Requirement >> Go through the data below and transcribe it exactly. Omit the images.
++++
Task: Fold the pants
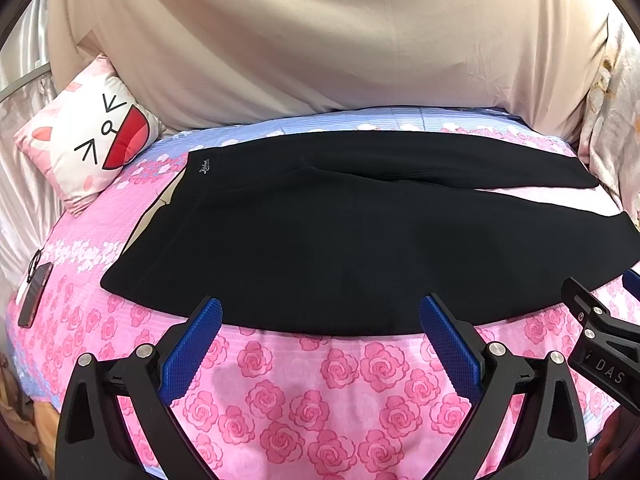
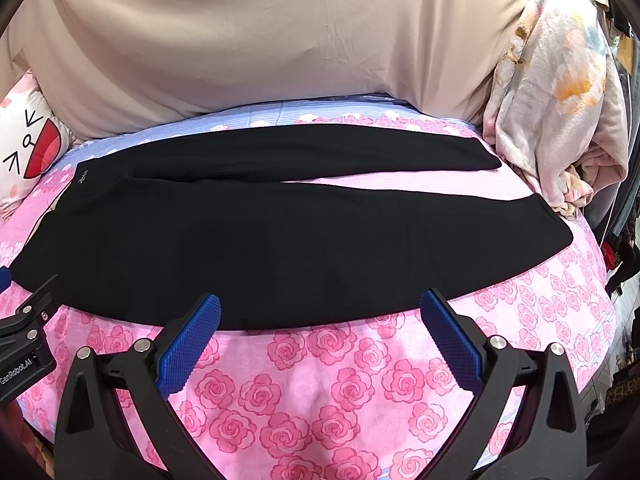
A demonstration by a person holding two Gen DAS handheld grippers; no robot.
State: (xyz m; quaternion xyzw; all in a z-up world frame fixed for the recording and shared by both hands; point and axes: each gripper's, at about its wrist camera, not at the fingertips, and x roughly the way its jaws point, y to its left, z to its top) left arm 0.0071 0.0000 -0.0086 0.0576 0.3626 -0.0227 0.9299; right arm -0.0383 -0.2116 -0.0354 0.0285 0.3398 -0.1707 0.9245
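A: Where are the black knit pants (image 1: 340, 240)?
B: Flat on the pink rose-print bed sheet (image 1: 304, 392), waistband toward 9 o'clock, legs toward 3.
A: Grippers?
B: Left gripper (image 1: 320, 344) and right gripper (image 2: 320, 340) gape wide, empty, at 6 o'clock. Pinch the near hem evenly, then fold.

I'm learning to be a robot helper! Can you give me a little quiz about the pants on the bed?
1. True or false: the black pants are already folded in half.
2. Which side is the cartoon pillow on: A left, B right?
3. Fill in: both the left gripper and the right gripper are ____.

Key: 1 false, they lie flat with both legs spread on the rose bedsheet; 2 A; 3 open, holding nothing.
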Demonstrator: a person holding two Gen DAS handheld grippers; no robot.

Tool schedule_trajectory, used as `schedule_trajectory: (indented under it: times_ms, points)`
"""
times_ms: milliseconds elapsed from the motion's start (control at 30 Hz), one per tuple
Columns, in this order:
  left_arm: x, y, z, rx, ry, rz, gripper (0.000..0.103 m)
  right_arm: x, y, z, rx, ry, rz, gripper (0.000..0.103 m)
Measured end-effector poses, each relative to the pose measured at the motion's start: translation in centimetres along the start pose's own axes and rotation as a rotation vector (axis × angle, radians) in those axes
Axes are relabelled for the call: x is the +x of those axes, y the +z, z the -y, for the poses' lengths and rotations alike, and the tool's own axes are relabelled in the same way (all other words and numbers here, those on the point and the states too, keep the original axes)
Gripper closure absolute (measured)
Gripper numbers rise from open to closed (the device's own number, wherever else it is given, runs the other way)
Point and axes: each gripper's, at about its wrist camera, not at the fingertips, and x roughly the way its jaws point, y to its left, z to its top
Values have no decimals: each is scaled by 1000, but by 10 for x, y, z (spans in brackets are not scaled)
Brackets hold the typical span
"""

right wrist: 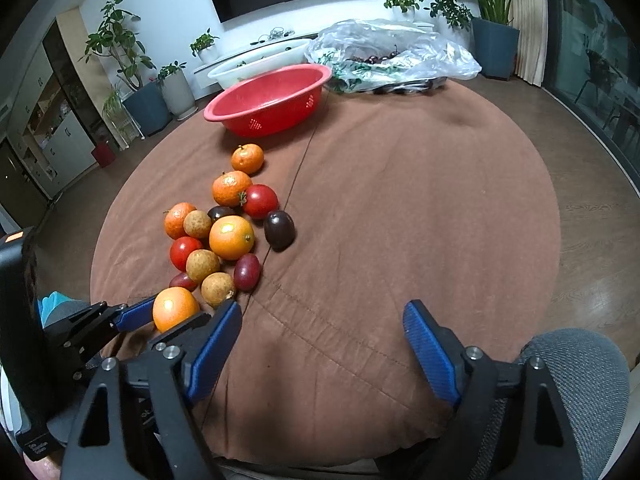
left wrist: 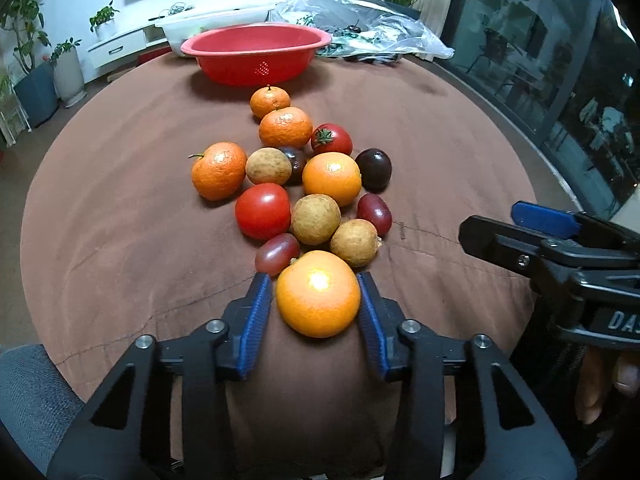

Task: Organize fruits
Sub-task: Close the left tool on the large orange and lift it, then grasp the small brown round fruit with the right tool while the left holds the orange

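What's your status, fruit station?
Left tongs around nearest orange, contact unclear. Right tongs open, empty. Red colander waiting, fruit pile between.

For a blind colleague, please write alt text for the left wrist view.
The left tool brackets a smooth orange on a brown tablecloth, its blue pads beside the fruit. Beyond lie mixed small fruits, then a red basket.

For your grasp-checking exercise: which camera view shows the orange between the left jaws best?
The left wrist view: the orange sits large and central, both sides visible. The right wrist view shows it small, near the left edge, partly hidden.
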Motion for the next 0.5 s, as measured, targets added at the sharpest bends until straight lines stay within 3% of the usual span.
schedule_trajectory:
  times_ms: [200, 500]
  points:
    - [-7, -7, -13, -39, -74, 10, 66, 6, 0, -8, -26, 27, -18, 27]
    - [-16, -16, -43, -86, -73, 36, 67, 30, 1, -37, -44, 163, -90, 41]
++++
Response for this exercise >>
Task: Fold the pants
A demonstration by a person holding two Gen DAS handheld grippers; no robot.
State: (xyz m; quaternion xyzw; all in a z-up world frame fixed for the recording and shared by both hands; point and axes: each gripper's, at about its wrist camera, not at the fingertips, and x roughly the way its jaws point, y to its left, z to its top) left arm 0.0071 0.0000 -0.0086 0.0576 0.3626 -0.0227 0.9299; right arm -0.0383 -0.2116 -0.0354 0.0285 0.3398 -0.1707 0.9245
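A: Where are the black knit pants (image 1: 340, 240)?
B: Flat on the pink rose-print bed sheet (image 1: 304, 392), waistband toward 9 o'clock, legs toward 3.
A: Grippers?
B: Left gripper (image 1: 320, 344) and right gripper (image 2: 320, 340) gape wide, empty, at 6 o'clock. Pinch the near hem evenly, then fold.

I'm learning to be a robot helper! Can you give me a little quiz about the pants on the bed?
1. True or false: the black pants are already folded in half.
2. Which side is the cartoon pillow on: A left, B right?
3. Fill in: both the left gripper and the right gripper are ____.

Key: 1 false, they lie flat with both legs spread on the rose bedsheet; 2 A; 3 open, holding nothing.
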Demonstrator: a person holding two Gen DAS handheld grippers; no robot.

Tool schedule_trajectory, used as `schedule_trajectory: (indented under it: times_ms, points)`
"""
times_ms: milliseconds elapsed from the motion's start (control at 30 Hz), one per tuple
Columns, in this order:
  left_arm: x, y, z, rx, ry, rz, gripper (0.000..0.103 m)
  right_arm: x, y, z, rx, ry, rz, gripper (0.000..0.103 m)
Measured end-effector poses, each relative to the pose measured at the motion's start: translation in centimetres along the start pose's own axes and rotation as a rotation vector (axis × angle, radians) in those axes
Axes are relabelled for the call: x is the +x of those axes, y the +z, z the -y, for the poses' lengths and rotations alike, and the tool's own axes are relabelled in the same way (all other words and numbers here, those on the point and the states too, keep the original axes)
Gripper closure absolute (measured)
Gripper numbers rise from open to closed (the device's own number, wherever else it is given, runs the other way)
Point and axes: each gripper's, at about its wrist camera, not at the fingertips, and x roughly the way its jaws point, y to its left, z to its top
Values have no decimals: each is scaled by 1000, but by 10 for x, y, z (spans in brackets are not scaled)
Brackets hold the typical span
"""

right wrist: 
left wrist: 

Task: Organize fruits
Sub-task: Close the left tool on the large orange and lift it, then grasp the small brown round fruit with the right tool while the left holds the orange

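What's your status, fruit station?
Left tongs around nearest orange, contact unclear. Right tongs open, empty. Red colander waiting, fruit pile between.

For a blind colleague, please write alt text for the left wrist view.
The left tool brackets a smooth orange on a brown tablecloth, its blue pads beside the fruit. Beyond lie mixed small fruits, then a red basket.

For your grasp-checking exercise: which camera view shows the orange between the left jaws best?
The left wrist view: the orange sits large and central, both sides visible. The right wrist view shows it small, near the left edge, partly hidden.
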Motion for the next 0.5 s, as measured, targets added at the sharpest bends until straight lines stay within 3% of the usual span.
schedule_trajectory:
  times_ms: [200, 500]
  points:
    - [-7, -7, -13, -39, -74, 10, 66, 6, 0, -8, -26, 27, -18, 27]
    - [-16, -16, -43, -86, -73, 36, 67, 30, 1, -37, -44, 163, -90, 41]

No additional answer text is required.